Comment 1 Josh Boyer 2014-10-22 13:20:40 UTC
I can't recreate this on my rawhide system with 3.18.0-0.rc1.git1.1.fc22.  When I run os-prober, it exits silently and does not hang.

Would it be possible for you to strace the run of os-prober to see where it's hanging?  Also, it might be beneficial to use sysrq-t to get a backtrace of all current process on the machine.  Please attach the output for those as a plain text file.

Comment 2 Peter Trenholme 2014-10-22 23:08:22 UTC
Created attachment 949600 [details]
strace output

Attached is a compressed tar of the output of a 'strace -Dt -o os_prober -ff os-prober' command. (It's in compressed, directory format because that command created 499 files.)

I could find no command 'sysrq-t' (or 'sysr*') for listing running processes. In lieu thereof, I have included in the archive, files 'os-prober.{before,during,after}' of the output of a 'pstree -ap'.

Looking at that output suggests (to me, at least) that the os-prober program might be hanging trying to find an os on a btrfs drive (formatted by btrfs, not the partition manager) with which I've been playing. (There is no OS on it.)

I tried unmounting that drive, but os-prober "helpfully" mounts any unmounted drive attached to the system.

On the other hand, I can't believe that a btrfs problem would preven google-chrome from executing. (With no error messages.)

P.S.: This is with the 18.0 rc1.2 kernel.

Comment 3 Josh Boyer 2014-10-28 18:26:52 UTC
Please try the 3.18.0-0.rc2.git1.1 kernel that is current building.  There was an upstream RCU issue that was causing hangs for a number of people.
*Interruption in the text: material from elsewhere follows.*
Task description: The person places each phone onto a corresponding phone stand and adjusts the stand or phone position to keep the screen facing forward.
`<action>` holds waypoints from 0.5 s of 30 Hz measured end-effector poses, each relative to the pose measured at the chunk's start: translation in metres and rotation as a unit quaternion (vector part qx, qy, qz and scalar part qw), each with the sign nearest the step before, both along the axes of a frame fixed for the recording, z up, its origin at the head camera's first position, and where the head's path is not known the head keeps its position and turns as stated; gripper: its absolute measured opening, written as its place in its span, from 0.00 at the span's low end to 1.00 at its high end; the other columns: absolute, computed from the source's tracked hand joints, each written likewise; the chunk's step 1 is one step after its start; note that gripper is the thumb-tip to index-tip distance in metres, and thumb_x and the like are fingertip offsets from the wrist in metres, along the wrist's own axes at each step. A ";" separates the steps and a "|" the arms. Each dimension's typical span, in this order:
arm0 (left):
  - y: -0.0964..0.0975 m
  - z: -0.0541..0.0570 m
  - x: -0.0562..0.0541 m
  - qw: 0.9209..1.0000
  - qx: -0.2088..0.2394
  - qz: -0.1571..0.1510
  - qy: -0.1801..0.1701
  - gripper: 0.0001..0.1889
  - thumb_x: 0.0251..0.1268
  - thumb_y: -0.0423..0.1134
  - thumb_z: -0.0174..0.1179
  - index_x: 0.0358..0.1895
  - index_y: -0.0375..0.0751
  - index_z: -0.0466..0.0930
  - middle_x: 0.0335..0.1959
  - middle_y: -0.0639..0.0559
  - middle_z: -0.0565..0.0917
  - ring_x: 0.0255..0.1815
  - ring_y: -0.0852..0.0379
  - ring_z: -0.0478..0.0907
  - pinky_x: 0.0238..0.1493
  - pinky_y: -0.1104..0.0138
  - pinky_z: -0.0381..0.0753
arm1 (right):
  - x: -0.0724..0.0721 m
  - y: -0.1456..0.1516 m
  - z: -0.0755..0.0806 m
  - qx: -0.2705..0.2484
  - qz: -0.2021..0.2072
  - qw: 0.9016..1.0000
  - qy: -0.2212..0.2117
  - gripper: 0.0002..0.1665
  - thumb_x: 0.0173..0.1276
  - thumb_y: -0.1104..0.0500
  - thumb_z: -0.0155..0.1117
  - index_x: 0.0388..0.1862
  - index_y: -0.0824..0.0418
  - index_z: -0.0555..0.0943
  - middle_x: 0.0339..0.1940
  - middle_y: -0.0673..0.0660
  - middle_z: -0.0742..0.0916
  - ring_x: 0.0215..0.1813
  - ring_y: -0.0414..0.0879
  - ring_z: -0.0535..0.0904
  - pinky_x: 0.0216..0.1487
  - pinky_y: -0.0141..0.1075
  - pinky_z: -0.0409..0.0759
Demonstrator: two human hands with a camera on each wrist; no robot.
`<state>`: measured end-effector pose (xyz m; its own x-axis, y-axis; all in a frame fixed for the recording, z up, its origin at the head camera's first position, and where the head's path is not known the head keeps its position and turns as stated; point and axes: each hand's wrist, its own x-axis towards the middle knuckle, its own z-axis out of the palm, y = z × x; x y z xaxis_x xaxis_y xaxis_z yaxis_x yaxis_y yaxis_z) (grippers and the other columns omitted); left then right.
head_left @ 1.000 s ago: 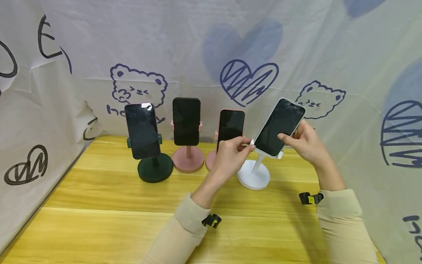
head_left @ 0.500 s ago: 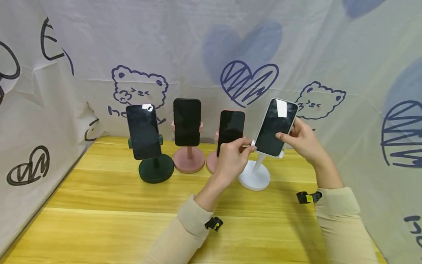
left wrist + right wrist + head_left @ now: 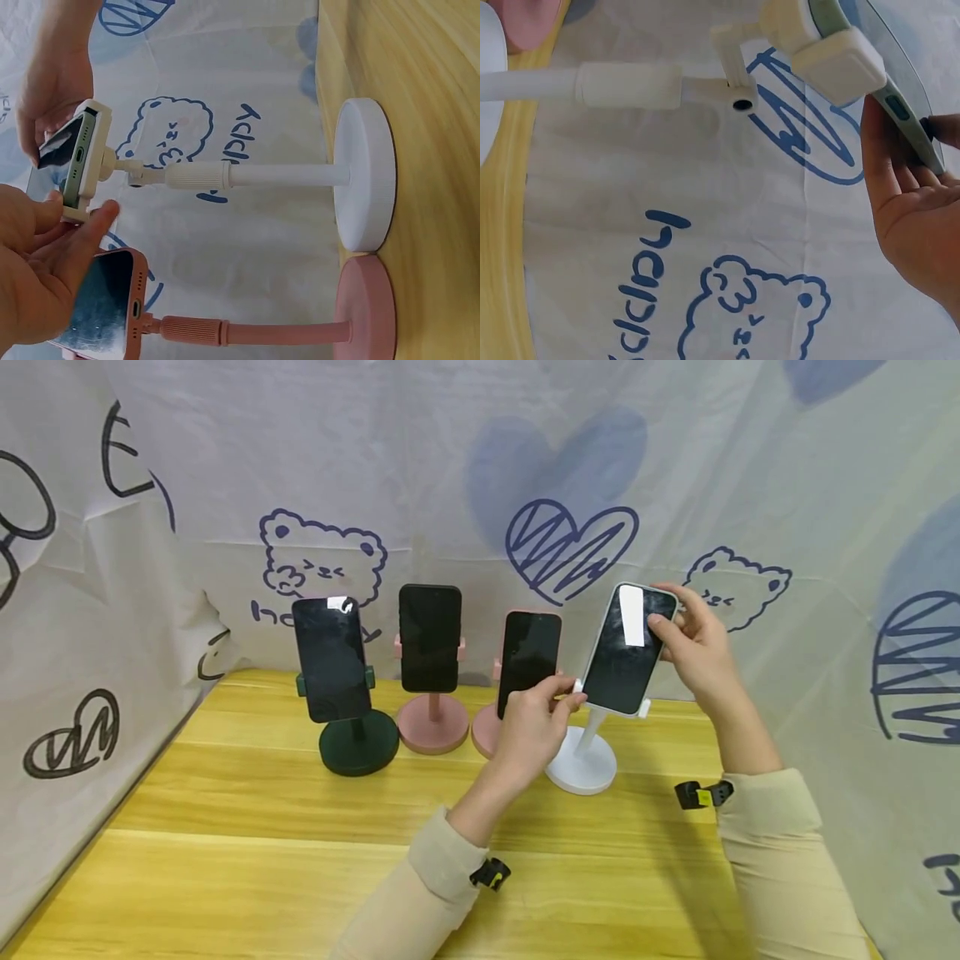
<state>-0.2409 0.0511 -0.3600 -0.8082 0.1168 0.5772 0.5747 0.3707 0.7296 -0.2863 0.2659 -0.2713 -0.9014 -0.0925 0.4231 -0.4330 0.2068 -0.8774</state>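
Note:
At the right of the head view, a phone point(image 3: 628, 664) with a dark screen and pale green edge sits tilted in the clamp of a white phone stand point(image 3: 582, 771). My left hand point(image 3: 534, 718) pinches the clamp's left side, and its fingertips lie around the clamp edge in the left wrist view. My right hand point(image 3: 697, 647) grips the phone's upper right edge, thumb on the screen and fingers behind. The right wrist view shows the clamp's white side block point(image 3: 840, 66) against the phone's edge, below the right hand in the head view.
Left of the white stand are a pink phone stand point(image 3: 486, 732), a second pink stand point(image 3: 432, 724) and a dark green stand point(image 3: 358, 743), each holding a phone. They stand on a yellow wooden table point(image 3: 285, 860). A patterned white cloth point(image 3: 450, 460) hangs behind.
The held phone has swung leftward to a more upright angle. My right hand has slid up along its right edge. My left hand keeps its pinch on the clamp.

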 end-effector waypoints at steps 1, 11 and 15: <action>0.000 0.000 0.001 1.000 -0.011 0.004 -0.004 0.11 0.74 0.37 0.64 0.51 0.33 0.87 0.39 0.45 0.91 0.36 0.59 0.90 0.37 0.77 0.85 | 0.000 0.000 0.001 0.014 -0.003 1.000 0.000 0.25 0.80 0.62 0.60 0.73 0.58 0.73 0.31 0.50 0.81 0.37 0.38 0.83 0.38 0.27 0.87; 0.003 -0.005 0.003 0.972 0.123 -0.096 -0.177 0.17 0.82 0.42 0.55 0.58 0.31 0.82 0.40 0.45 0.91 0.35 0.59 0.90 0.40 0.70 0.89 | -0.001 0.008 0.008 0.137 -0.031 0.990 0.007 0.25 0.80 0.58 0.61 0.73 0.56 0.72 0.30 0.44 0.82 0.33 0.36 0.81 0.36 0.26 0.85; 0.007 -0.007 0.000 0.946 0.192 -0.145 -0.218 0.17 0.84 0.42 0.53 0.56 0.29 0.82 0.41 0.42 0.91 0.40 0.53 0.91 0.44 0.66 0.90 | 0.000 0.010 0.009 0.146 -0.034 0.989 0.006 0.26 0.80 0.57 0.62 0.74 0.58 0.72 0.28 0.45 0.81 0.30 0.37 0.80 0.35 0.25 0.84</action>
Comment 4 Peter Trenholme 2014-10-29 00:21:41 UTC
I just ran a 'yum update' on my "rawhide" system that installed 3.18.0-0.rc2.git0.1, which still exhibits the problem.

If your reference to git1.1 (nsted of git0.1) is correct, I'll have to wait 'till that kernel hits the 'rawhide' repo.

On the other hand, if your reference to git1.1 was a typo, then there's no joy with git0.1. . .

Comment 5 Josh Boyer 2014-10-29 11:35:46 UTC
(In reply to Peter Trenholme from comment #4)
> I just ran a 'yum update' on my "rawhide" system that installed
> 3.18.0-0.rc2.git0.1, which still exhibits the problem.
> 
> If your reference to git1.1 (nsted of git0.1) is correct, I'll have to wait
> 'till that kernel hits the 'rawhide' repo.
> 
> On the other hand, if your reference to git1.1 was a typo, then there's no
> joy with git0.1. . .

3.18.0-0.rc2.git1.1 was not a typo.  Please let me know when you test that.

Comment 6 Peter Trenholme 2014-10-29 20:23:17 UTC
O.K.: Today's update installed rc2.git1.1, and both os-prober and google-chrome now work.

(There are other, new, problems: reboot and shutdown both hang, and GUI login does not display. Those are, however, probably just "rawhide" stuff, not related to this, and - hopefully - common enough to not need a bug report.)

Anyhow, I marked this "closed, upstream"

Thanks.